> [TO DO] Whenever a line in the data holds the string "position", pull that line out.
----- RECORDED DATA -----
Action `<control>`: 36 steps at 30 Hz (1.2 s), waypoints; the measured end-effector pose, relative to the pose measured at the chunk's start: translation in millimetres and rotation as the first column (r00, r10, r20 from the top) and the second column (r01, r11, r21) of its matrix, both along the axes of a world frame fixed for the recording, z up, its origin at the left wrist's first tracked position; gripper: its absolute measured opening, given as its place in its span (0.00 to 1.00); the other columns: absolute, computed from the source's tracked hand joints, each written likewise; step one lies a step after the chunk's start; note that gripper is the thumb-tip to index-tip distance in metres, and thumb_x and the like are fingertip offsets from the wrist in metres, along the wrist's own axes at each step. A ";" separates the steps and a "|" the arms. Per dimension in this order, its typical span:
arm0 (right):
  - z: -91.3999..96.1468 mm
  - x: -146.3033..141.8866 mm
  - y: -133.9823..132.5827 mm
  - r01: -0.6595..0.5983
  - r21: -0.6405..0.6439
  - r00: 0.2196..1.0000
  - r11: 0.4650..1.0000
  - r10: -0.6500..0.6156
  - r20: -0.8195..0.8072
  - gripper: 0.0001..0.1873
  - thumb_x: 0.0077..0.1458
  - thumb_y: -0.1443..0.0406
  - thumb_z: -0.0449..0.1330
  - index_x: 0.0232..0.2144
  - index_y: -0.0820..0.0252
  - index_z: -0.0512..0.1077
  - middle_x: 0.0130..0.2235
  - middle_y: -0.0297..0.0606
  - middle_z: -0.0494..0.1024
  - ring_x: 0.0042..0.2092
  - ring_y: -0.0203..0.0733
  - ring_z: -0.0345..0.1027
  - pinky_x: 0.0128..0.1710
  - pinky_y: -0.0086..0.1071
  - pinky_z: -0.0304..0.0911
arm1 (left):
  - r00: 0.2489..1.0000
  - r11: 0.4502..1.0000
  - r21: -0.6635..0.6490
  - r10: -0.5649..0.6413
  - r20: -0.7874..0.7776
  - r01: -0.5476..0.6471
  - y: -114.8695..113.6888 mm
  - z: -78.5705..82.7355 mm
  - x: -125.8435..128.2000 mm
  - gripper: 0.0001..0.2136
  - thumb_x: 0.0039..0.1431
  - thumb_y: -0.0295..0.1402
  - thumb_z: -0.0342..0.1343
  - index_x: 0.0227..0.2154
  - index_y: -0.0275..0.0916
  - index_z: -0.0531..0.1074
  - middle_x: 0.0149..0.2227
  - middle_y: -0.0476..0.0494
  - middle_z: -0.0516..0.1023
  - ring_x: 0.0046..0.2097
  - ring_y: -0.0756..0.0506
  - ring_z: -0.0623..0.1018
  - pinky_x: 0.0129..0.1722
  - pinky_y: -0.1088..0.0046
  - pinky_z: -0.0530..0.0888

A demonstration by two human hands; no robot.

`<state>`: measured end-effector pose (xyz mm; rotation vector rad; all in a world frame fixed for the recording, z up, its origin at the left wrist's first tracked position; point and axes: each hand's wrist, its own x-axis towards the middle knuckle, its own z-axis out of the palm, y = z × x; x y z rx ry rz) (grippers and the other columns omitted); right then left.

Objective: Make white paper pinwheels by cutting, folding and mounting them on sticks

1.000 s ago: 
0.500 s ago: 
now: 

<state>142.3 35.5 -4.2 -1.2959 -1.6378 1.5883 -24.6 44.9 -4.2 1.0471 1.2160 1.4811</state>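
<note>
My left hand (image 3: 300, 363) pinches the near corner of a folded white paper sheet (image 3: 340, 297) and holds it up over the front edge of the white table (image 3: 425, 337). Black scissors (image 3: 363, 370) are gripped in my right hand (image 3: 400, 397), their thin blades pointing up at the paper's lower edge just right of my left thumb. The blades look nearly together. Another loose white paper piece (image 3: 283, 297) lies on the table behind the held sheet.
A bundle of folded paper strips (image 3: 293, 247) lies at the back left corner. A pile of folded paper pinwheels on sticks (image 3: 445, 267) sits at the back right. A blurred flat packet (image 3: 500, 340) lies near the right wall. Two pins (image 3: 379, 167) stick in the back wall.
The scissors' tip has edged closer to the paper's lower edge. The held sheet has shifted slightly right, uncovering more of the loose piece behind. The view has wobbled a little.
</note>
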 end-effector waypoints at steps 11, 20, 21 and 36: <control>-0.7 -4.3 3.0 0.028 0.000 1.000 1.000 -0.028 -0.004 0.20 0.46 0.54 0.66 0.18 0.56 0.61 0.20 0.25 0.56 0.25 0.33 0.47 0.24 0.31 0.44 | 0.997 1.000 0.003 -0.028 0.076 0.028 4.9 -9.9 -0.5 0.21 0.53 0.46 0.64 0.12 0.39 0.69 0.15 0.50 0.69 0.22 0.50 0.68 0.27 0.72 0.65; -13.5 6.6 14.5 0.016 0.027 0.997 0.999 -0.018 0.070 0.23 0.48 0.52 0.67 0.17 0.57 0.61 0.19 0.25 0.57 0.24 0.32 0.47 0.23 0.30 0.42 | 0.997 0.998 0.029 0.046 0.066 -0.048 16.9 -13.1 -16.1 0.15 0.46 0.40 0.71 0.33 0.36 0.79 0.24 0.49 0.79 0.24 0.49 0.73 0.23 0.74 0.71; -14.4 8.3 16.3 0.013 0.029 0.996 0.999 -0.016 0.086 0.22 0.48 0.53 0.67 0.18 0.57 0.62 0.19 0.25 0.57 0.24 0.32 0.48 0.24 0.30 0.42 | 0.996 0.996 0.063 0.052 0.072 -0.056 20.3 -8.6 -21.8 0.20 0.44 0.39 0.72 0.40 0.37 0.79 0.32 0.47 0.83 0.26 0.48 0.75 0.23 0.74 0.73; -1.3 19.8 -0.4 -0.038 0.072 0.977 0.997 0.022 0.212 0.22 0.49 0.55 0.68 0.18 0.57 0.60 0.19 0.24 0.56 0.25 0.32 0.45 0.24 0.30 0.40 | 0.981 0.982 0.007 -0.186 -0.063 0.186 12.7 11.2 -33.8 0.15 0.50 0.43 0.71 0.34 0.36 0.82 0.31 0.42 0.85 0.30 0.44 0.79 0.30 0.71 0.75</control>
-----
> [RESULT OF THE TASK]
Action `<control>`: 36 steps at 30 Hz (1.2 s), waypoints; the measured end-effector pose, relative to the pose measured at the chunk's start: translation in millimetres and rotation as the first column (r00, r10, r20 from the top) and the second column (r01, r11, r21) of its matrix, both along the axes of a world frame fixed for the recording, z up, its origin at the left wrist's first tracked position; gripper: its absolute measured opening, given as its place in its span (0.00 to 1.00); the other columns: absolute, computed from the source's tracked hand joints, each written likewise; step one lies a step after the chunk's start; note that gripper is the thumb-tip to index-tip distance in metres, and thumb_x and the like are fingertip offsets from the wrist in metres, along the wrist's own axes at each step. A ";" separates the steps and a "|" the arms. Per dimension in this order, its typical span:
`<state>`: measured end-effector pose (xyz mm; rotation vector rad; all in a world frame fixed for the recording, z up, its origin at the left wrist's first tracked position; point and axes: each hand's wrist, its own x-axis towards the middle knuckle, its own z-axis out of the palm, y = z × x; x y z rx ry rz) (grippers and the other columns omitted); right then left.

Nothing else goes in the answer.